AMP has signaled the release of a new direct platform-like option in partnership with BlackRock for NZ investors in a group strategy document published last week.
According to the AMP strategic plan, the group’s NZ wealth management arm will roll out a “digital unit trust product leveraging investment in automation and [the] BlackRock partnership” during the first six months of 2022.
The AMP NZ wealth business transferred about $9.6 billion to BlackRock during the September quarter as part of deal to shift most of its KiwiSaver and other superannuation assets to passive management. Previously, AMP, which has about $12 billion under management overall, outsourced the KiwiSaver and other funds investment duties to sister firm AMP Capital NZ.
While details of the mooted ‘digital unit trust’ remain scarce, an AMP NZ spokesperson confirmed the product would appear “in the first half of next year”.
“Clients will have access to a number of funds and be able to open and manage their investment through a contemporary digital interface,” the spokesperson said.
The AMP NZ stabilisation plan also hinges on pushing ahead with “sustainable investments”, controlling costs, expanding “digital distribution” in general insurance and looking to “defend market share and leverage new lower cost investment offer”, the document says.
Like much of the broader ASX-listed financial services firm, the AMP NZ wealth business has been under pressure to transform after a torrid couple of years.
And, according to the strategic plan, the NZ business has already delivered on some changes in addition to the BlackRock deal including a 30 per cent cut in full-time customer service employees, locking-in a five-year general insurance partnership agreement with Vero and re-engineering its distribution model.
AMP NZ has “repositioned distribution to be predominantly direct to market via employed advisers (AMP and AdviceFirst) and fully exited aligned advice”.
The document says about two-thirds of AMP NZ assets under management is sourced through its 37 AdviceFirst and 26 home-brand employed advisers with the remainder flowing from distribution agreements with 206 independent financial advisers.
Meanwhile, the wider AMP business proceeds apace in break-up plans for AMP Capital that will see the funds management arm split into a to-be-listed separate private markets division and the remaining public assets unit (global equities and fixed income – GEFI) sold to Macquarie next year.
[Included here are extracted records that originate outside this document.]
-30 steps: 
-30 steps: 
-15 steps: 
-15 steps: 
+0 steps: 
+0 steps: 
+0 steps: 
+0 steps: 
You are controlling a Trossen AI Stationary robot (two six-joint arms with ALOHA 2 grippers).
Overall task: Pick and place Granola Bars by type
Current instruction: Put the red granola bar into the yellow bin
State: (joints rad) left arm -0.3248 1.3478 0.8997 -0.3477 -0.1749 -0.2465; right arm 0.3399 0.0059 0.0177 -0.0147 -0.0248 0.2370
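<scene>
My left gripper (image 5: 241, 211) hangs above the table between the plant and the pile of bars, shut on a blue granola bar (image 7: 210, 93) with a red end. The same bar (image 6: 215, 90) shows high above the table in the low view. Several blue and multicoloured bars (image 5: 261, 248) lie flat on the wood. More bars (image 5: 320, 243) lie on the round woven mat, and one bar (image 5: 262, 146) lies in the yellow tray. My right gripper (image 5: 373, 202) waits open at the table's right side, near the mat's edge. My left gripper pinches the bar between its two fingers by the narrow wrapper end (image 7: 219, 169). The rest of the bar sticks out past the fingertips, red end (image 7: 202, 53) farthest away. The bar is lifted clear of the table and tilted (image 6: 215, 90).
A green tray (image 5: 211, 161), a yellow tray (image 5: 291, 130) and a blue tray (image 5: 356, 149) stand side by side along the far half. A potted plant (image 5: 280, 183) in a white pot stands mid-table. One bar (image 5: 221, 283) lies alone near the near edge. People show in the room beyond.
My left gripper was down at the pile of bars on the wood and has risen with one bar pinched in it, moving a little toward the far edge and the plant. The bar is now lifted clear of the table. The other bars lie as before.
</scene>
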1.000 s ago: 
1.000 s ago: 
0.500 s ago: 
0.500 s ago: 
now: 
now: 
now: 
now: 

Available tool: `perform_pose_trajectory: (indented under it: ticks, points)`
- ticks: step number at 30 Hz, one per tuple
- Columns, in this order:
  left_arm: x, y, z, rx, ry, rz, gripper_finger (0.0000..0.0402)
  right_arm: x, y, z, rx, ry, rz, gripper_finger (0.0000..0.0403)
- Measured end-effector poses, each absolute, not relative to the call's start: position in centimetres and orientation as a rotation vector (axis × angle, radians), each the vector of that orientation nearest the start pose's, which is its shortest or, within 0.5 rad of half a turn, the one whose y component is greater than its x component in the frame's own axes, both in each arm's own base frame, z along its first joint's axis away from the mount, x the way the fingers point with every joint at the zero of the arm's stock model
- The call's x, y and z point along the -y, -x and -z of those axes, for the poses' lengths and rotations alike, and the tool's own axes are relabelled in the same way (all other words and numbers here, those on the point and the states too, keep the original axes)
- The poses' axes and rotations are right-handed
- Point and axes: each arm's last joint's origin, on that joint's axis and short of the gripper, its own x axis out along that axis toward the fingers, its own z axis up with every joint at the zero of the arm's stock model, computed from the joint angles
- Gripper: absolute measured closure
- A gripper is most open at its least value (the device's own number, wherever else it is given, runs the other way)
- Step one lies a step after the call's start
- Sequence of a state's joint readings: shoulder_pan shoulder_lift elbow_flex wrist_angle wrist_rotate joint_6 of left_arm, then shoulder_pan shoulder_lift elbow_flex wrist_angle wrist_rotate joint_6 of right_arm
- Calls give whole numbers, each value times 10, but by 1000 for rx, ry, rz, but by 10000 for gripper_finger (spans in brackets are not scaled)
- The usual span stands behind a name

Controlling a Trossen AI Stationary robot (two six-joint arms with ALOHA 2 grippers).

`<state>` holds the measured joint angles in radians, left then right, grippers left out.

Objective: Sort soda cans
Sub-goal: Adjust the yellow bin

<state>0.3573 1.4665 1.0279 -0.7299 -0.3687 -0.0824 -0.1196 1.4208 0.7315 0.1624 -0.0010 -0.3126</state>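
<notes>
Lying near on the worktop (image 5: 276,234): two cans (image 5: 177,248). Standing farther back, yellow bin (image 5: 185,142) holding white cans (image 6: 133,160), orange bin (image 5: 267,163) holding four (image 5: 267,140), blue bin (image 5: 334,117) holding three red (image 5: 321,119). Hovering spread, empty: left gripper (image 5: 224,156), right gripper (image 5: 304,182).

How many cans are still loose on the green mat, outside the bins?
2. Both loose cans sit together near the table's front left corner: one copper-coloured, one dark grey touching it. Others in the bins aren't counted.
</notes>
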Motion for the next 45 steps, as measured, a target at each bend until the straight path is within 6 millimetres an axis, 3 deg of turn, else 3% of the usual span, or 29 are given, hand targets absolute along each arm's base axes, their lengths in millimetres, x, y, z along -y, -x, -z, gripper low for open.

Recently installed AMP chief, Alexis George, said in a release last week that the “separation and demerger” of the private markets unit “will enable [AMP and PrivateMarketsCo] to accelerate their growth strategies, as well as simplify and improve efficiency”.
The GEFI sale is due for completion in the first quarter of next year with most AMP Capital NZ staff expected to transfer to Macquarie.
George said AMP had “rapidly transformed over the past three years”.
“We are no longer a life insurer. In wealth management we have shifted from a vertically integrated proposition to a contemporary, customer-led service provider,” she said.
George also said the once adviser-reliant financial services giant was looking past third-party intermediaries for future growth.
“We also believe we can further scale our business by taking our products direct to clients,” she said.
AMP closed at about A$0.94 cents last Friday, down more than 5 per cent for the week.